Arguably, having self-awareness or the ability to “pay the price” is itself a skill that some are born with. Some people are resilient because of their brain chemistry or something, while others are not. I’m not saying that everything we do is predetermined, but I think it’s too easy to say destiny is within our control. Mickey Mantle was a great player because he was born that way.

tramps like us
6 years ago
Reply to  Marc Schneider

+1……yeah, but most successful people don’t want to hear that. It doesn’t fit their inner narrative.

Marc Schneider
6 years ago
Reply to  tramps like us

Maybe it’s lack of self-awareness that leads to success. If a player thinks too much, he might not be as good. Business people probably don’t spend much time reflecting on what they do.

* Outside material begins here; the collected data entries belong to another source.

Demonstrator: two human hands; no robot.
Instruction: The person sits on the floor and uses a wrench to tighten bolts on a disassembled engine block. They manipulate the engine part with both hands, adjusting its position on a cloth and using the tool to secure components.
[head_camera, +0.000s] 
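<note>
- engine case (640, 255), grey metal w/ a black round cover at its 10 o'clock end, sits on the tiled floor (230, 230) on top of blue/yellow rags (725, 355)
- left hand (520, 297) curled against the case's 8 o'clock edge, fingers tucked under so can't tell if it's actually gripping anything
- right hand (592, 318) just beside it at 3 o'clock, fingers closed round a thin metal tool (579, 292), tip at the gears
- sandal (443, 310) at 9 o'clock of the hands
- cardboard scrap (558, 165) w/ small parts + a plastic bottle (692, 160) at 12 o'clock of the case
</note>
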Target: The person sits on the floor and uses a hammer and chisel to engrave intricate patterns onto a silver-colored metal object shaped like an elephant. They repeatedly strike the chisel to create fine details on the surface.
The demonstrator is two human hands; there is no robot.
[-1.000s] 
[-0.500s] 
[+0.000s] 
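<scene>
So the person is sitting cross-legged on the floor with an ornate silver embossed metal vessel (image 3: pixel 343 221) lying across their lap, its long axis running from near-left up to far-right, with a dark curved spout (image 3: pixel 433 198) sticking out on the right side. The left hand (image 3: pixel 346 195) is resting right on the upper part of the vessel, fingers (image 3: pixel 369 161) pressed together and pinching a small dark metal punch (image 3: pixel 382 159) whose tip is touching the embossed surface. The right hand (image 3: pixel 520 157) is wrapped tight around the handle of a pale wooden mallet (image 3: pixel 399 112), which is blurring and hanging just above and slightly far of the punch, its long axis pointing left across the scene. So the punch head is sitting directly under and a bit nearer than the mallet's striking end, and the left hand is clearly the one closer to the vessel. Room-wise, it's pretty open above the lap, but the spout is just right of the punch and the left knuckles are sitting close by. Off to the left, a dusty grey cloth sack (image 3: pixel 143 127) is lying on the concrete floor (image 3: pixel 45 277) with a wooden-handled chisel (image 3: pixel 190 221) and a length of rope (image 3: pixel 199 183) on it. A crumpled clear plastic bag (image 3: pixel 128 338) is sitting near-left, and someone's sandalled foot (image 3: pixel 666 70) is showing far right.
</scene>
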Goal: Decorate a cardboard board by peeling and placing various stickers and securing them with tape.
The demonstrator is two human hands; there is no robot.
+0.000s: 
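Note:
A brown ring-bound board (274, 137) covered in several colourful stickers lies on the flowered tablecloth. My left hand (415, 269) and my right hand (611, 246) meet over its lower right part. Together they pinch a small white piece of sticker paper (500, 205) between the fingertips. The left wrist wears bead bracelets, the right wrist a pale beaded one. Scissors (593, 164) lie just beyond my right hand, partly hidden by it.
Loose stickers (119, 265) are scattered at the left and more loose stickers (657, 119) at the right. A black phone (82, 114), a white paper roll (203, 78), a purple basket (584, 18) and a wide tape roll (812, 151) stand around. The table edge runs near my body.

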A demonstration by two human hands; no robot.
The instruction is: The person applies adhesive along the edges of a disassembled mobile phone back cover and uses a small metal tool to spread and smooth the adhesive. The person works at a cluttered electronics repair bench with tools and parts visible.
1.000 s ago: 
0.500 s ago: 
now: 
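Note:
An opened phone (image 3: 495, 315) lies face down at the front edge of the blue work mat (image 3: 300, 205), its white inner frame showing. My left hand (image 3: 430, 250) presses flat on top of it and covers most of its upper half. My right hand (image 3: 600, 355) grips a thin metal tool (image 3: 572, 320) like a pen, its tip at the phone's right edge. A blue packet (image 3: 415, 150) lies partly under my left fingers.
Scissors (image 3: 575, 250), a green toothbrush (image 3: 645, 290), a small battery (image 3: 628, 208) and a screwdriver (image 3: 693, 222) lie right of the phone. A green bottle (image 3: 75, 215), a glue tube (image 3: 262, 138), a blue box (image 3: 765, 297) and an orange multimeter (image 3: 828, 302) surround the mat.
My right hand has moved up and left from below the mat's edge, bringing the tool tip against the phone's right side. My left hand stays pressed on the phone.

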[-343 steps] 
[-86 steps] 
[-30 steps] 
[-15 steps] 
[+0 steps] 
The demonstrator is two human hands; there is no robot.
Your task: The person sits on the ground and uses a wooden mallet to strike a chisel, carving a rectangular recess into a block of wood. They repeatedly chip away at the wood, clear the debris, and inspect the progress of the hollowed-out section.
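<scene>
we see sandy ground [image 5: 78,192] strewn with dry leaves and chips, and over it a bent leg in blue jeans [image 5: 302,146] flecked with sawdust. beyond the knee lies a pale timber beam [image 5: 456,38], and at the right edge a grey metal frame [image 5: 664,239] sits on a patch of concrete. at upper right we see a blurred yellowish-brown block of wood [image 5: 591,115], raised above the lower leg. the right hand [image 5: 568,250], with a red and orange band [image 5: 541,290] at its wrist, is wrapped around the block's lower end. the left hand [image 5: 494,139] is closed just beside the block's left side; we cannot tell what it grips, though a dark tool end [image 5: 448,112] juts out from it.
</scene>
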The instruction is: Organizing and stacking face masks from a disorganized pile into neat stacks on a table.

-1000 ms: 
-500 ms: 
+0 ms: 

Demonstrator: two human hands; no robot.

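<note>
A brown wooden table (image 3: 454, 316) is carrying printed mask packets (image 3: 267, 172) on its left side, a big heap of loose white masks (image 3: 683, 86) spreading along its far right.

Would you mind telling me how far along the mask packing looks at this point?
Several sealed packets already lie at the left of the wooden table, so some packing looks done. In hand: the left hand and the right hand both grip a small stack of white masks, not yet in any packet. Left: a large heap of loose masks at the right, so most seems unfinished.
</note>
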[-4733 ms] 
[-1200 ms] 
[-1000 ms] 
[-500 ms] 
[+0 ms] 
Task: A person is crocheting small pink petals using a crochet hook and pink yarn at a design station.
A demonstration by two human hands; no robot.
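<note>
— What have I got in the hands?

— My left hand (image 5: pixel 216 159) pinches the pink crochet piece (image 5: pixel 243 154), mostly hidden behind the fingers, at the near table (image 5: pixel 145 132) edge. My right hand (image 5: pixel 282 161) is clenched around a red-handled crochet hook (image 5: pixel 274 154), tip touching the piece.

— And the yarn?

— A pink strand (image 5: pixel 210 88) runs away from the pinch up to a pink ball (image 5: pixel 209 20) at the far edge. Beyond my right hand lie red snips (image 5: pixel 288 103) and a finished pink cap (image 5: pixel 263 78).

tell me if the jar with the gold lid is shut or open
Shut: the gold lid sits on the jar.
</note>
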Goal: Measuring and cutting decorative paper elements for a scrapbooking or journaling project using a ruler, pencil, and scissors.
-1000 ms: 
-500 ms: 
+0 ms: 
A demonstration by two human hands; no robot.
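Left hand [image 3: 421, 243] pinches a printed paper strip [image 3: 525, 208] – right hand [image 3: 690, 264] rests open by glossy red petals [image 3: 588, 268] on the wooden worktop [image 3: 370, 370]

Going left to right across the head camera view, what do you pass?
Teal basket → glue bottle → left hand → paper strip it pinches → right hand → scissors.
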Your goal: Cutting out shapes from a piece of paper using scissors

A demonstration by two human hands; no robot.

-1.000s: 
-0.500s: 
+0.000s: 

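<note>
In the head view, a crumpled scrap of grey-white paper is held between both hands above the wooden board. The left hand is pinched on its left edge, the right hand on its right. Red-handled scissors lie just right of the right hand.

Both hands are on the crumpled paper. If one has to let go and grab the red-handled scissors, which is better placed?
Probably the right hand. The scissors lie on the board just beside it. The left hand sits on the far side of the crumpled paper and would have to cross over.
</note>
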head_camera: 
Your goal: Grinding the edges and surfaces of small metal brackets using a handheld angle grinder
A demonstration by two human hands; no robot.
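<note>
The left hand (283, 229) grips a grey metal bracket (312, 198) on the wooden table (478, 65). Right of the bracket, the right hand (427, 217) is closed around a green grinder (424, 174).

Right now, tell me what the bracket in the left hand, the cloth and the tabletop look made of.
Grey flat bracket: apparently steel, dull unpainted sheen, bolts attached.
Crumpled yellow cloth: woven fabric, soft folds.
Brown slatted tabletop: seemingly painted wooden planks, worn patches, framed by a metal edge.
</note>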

I would argue that many, if not most, “successful” people are utterly lacking in self-awareness.

87 Cards
6 years ago

Thirty-seven year old Yogi Berra caught all 22 innings; he then sat and watched Elston Howard catch for the next five games. Yogi “only” caught 86 games in ’62, his second lowest career mark.

Jackeldermember
6 years ago

Al Kaline, Purnal Goldy, Waterloo, and Richard Wagner all pulled together in the same story? All I can say is BRAVO!

Yehoshua Friedman
6 years ago

We can only speculate what modern analytics and the coaching that interfaces with them could have done, if anything, for the Golden Goldy. We can also indulge in creating a character Yoldy, a meld of the awesomeness of Goldy’s size and power combined with the Walking Man cool eye of Eddie Yost. Now go back to sleep.

cheekfullofchew
6 years ago

love the podcast Steven. it’s funny, I didn’t know you wrote the article until I was halfway through the first paragraph when it started transforming into your voice.